| HOW TO COMPLETE THIS TASK |
The answer must reproduce all of the data below exactly and contain no images.
### GIVEN INFORMATION ###
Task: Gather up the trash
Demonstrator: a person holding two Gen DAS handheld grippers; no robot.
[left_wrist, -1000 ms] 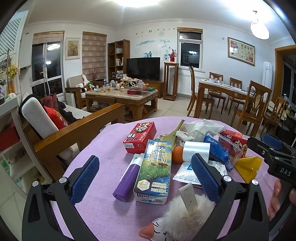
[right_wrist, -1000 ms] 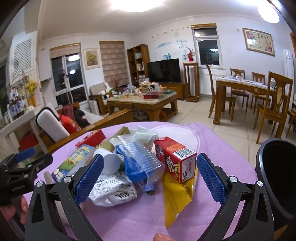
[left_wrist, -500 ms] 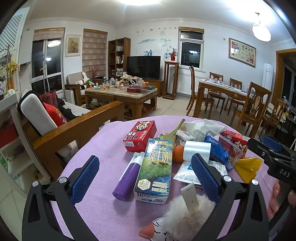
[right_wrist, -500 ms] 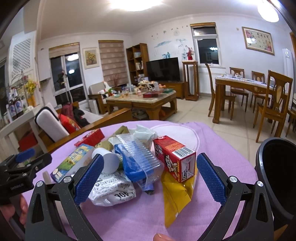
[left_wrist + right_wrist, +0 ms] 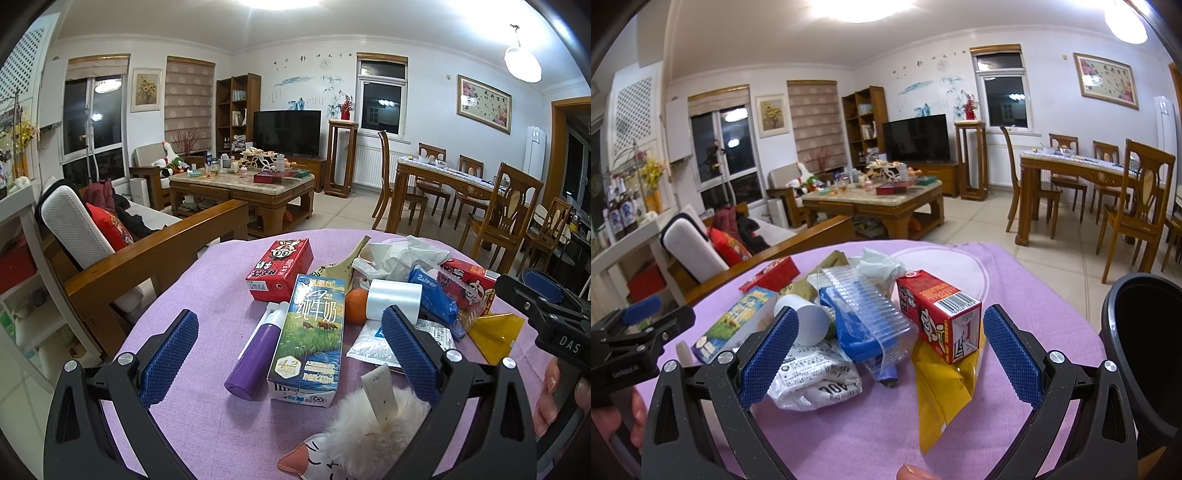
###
| WRITTEN REPLY |
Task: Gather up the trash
Demonstrator: a person holding two Gen DAS handheld grippers; no robot.
[left_wrist, -1000 ms] 
[right_wrist, -1000 ms] 
[left_wrist, -500 ms] 
[right_wrist, -500 ms] 
[left_wrist + right_wrist, +0 ms] 

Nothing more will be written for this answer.